I searched for hours to find a photo showing the exact edition of this book that I recently purchased - nowhere to be found. So this is my own scan and probably the first online publishing of this particular cover. The English edition was published as My Last Sigh.
I have read Buñuel's autobiography before - about 30 years ago! I still do have it well in remembrance, but just like Buñuel's, reminiscing can't always be trusted, I thought I'd need to re-check.

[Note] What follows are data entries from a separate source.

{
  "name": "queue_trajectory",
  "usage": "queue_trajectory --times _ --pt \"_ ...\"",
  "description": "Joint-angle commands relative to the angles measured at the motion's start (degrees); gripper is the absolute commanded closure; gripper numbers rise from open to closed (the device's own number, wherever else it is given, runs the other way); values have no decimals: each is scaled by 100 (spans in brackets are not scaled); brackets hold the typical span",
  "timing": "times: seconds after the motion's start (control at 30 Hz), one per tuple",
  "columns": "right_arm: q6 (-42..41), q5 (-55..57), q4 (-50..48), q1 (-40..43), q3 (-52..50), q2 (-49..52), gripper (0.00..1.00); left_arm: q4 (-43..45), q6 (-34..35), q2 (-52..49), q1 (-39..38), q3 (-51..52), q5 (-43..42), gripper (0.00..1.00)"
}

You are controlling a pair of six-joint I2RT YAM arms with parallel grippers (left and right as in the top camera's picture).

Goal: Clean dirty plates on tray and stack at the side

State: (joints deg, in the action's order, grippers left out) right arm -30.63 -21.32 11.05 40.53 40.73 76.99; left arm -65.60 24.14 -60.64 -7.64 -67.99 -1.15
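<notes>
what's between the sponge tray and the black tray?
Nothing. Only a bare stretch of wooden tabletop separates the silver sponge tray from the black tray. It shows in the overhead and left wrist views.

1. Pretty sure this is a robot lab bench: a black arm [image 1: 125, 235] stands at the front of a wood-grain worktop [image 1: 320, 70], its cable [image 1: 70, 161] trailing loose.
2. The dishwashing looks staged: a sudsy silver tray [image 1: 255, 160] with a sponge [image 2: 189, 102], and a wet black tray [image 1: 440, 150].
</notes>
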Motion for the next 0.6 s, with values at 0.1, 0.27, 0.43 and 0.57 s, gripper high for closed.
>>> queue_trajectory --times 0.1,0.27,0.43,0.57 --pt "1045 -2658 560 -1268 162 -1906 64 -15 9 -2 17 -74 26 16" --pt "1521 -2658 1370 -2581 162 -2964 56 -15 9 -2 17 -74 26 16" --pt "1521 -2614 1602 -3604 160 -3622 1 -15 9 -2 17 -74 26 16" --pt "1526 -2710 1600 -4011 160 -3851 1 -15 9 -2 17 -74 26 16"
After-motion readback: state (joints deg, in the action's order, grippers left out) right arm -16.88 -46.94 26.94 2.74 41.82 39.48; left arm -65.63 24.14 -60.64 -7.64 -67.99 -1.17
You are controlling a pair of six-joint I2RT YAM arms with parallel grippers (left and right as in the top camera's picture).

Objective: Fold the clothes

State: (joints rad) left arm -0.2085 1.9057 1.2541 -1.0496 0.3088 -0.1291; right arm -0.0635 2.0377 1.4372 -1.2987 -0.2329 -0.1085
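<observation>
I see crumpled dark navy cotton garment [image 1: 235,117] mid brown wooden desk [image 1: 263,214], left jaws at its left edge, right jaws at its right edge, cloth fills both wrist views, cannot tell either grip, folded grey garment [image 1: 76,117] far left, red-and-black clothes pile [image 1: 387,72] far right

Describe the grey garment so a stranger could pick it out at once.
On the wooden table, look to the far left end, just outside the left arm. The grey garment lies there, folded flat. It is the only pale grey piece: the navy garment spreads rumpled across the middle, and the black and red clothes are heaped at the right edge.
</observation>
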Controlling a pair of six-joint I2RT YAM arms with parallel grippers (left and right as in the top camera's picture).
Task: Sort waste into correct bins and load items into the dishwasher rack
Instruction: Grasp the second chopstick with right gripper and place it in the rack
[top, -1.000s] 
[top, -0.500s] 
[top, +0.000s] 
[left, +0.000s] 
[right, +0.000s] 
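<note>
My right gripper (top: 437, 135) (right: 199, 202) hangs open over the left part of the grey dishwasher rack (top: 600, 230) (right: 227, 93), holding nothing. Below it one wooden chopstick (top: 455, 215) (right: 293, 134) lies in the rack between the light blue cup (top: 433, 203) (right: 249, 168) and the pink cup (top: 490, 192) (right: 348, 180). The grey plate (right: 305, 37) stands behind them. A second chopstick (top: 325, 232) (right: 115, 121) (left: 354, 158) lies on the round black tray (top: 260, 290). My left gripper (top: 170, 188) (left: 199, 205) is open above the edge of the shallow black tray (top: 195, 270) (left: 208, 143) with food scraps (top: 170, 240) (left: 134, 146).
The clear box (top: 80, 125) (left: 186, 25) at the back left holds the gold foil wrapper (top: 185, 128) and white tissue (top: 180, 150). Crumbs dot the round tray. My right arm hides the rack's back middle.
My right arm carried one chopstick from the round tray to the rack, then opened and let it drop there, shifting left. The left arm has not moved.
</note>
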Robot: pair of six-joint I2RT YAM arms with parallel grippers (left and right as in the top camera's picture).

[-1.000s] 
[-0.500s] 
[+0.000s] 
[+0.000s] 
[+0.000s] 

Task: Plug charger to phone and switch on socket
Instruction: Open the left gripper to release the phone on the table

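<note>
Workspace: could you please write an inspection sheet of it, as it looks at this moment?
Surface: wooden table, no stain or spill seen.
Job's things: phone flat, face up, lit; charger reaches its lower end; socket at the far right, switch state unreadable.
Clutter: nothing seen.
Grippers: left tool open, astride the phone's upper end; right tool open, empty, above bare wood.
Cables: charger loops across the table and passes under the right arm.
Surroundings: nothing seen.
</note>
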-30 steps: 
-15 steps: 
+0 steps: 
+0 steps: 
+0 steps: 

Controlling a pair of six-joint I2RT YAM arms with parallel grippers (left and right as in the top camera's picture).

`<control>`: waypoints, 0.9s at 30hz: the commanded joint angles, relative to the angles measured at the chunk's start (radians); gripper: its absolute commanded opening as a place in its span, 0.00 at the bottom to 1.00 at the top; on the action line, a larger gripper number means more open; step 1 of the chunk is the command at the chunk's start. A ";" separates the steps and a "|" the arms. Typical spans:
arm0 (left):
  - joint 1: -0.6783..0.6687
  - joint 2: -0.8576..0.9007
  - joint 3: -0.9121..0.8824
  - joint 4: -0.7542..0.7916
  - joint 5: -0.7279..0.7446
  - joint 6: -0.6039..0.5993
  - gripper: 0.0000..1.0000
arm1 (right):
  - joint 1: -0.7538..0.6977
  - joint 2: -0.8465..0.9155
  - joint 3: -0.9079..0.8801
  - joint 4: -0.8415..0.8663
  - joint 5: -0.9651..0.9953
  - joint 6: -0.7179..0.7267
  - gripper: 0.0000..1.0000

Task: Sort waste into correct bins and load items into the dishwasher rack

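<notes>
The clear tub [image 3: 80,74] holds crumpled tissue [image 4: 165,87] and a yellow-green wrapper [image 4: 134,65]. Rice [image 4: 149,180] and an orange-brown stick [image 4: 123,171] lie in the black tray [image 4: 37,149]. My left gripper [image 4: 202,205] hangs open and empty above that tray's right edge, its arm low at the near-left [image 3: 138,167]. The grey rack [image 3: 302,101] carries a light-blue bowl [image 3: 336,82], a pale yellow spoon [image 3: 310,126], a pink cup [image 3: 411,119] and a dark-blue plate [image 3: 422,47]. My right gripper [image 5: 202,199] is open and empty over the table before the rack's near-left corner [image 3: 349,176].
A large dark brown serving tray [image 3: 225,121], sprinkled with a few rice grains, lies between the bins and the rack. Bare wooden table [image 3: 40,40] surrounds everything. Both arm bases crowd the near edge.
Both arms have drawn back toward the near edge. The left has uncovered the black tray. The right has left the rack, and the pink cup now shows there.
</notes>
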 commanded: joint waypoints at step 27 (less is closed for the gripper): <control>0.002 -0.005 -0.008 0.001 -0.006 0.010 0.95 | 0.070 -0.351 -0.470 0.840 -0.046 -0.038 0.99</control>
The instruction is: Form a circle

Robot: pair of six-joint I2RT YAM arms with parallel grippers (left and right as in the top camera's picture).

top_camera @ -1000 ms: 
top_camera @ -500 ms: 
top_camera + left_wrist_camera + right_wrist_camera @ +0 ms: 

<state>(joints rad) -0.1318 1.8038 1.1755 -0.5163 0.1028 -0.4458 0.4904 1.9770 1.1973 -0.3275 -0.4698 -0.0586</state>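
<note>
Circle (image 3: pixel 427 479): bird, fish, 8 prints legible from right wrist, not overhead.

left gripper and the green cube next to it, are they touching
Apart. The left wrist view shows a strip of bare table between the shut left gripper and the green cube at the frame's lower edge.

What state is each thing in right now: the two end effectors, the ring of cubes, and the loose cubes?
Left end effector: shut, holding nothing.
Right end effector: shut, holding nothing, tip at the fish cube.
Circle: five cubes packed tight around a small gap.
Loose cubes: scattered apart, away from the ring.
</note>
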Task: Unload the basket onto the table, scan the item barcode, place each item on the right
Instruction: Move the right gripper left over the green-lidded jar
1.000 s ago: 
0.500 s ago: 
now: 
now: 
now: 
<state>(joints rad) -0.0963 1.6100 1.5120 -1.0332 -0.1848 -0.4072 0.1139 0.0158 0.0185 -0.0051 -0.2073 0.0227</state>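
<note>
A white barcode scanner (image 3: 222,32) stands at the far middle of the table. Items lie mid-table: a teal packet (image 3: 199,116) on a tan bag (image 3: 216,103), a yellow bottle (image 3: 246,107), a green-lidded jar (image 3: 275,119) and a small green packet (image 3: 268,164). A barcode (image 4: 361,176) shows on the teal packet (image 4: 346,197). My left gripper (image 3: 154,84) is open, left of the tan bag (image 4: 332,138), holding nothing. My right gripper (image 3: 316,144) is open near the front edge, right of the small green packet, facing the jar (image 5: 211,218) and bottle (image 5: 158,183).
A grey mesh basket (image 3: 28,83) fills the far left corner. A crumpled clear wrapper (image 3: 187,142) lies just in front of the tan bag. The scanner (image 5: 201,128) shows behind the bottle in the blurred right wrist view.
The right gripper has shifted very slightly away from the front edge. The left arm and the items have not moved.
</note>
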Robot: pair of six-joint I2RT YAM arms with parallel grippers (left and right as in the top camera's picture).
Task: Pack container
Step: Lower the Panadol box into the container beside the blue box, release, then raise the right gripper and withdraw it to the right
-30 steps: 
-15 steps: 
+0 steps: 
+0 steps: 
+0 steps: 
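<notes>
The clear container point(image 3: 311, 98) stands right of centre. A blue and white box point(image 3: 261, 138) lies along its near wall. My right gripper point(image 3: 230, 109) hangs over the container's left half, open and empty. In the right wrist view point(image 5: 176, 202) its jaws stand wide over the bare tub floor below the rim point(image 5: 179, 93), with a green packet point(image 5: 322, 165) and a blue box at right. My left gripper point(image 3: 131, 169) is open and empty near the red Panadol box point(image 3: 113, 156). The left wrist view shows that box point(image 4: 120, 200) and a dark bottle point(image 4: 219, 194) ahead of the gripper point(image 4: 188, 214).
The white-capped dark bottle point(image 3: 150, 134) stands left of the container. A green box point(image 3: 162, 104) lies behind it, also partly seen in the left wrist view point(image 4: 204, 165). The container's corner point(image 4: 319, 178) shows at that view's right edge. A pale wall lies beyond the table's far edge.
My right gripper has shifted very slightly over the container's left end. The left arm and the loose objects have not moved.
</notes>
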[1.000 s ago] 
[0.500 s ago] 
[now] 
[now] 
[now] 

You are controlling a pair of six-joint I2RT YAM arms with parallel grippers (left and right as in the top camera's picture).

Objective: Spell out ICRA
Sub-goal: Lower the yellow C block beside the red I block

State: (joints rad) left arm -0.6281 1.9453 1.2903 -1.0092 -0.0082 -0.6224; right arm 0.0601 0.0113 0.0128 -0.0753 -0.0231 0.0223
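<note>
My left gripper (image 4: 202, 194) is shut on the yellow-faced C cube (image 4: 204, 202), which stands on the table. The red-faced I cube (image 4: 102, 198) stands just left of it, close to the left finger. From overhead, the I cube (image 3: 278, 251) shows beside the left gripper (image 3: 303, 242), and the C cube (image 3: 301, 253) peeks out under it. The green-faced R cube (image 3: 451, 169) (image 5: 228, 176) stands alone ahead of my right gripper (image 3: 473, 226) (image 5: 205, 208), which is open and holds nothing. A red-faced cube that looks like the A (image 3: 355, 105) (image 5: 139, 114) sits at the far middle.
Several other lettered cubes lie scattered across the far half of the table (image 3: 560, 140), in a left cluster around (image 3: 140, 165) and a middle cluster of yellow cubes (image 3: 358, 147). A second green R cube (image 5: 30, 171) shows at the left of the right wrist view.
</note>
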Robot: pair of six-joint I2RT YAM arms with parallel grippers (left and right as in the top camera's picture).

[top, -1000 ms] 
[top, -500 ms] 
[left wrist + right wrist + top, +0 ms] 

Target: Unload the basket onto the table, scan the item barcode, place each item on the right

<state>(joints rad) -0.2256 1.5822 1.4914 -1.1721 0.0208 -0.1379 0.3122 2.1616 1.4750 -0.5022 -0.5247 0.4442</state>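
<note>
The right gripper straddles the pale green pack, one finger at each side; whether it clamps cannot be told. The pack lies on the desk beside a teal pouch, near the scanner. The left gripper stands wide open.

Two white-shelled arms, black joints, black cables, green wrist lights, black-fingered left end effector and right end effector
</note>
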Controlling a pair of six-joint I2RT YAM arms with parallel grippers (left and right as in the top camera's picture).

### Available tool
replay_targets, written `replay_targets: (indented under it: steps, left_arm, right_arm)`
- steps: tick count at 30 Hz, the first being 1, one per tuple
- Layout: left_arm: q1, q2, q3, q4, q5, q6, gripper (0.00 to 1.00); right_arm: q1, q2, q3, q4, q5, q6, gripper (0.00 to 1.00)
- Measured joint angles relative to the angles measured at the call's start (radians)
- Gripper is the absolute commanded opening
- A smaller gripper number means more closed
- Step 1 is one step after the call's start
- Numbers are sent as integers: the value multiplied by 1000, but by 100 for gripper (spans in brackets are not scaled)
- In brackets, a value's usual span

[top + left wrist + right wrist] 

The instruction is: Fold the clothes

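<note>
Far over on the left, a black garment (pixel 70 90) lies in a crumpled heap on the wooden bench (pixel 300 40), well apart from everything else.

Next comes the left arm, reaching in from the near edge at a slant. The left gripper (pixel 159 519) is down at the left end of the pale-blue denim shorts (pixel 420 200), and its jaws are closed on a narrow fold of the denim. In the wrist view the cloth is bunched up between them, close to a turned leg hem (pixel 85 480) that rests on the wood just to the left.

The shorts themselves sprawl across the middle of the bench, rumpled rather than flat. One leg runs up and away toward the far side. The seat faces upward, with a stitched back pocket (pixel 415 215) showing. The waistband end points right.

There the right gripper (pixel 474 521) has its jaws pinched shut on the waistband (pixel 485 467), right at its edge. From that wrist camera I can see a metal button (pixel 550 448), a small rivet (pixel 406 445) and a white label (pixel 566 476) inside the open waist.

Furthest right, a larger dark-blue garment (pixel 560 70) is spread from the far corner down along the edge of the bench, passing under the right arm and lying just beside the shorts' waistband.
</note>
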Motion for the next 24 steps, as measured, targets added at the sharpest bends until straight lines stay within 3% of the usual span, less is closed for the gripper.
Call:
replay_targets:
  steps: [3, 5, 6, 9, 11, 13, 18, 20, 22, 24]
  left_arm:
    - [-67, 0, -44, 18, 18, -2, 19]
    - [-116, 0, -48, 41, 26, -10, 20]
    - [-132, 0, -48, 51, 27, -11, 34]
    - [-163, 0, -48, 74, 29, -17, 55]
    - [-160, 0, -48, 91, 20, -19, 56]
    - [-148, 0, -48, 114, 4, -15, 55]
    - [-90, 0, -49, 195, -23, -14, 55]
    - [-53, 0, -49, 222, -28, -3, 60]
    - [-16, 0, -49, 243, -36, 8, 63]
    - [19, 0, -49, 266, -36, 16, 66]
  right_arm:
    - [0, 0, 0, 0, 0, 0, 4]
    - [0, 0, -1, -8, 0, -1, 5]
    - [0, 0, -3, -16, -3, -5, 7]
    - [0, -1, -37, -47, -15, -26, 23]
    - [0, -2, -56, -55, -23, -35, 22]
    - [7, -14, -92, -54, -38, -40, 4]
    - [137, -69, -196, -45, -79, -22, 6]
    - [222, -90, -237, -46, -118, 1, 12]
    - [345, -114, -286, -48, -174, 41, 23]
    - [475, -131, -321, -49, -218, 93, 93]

The book is very entertaining, and if you know Buñuel's movies, it seems very much like a literary match to his cinematic storytelling.
Like in his movies you are getting a seemingly straightforward story of his life full of anecdotes of all kind, but then he drifts off into different topics, explains over several pages how to make the perfect Martini dry or lets his sister tell a story about the Buñuel family's fear of spiders, and half the time you cannot really be sure, whether he's telling the truth or not.
By the way, Buñuel was Alfred Hitchcock's favourite director, and you can imagine Hitchcock creating surrealist films, if he hadn't worked under such commercial restrictions as he did.
A gathering in Los Angeles, 1972: (from left to right standing) Robert Mulligan, William Wyler, George Cukor, Robert Wise, Jean-Claude Carrière, Serge Silberman;
(seated) Billy Wilder, George Stevens, Buñuel, Alfred Hitchcock, Rouben Mamoulian.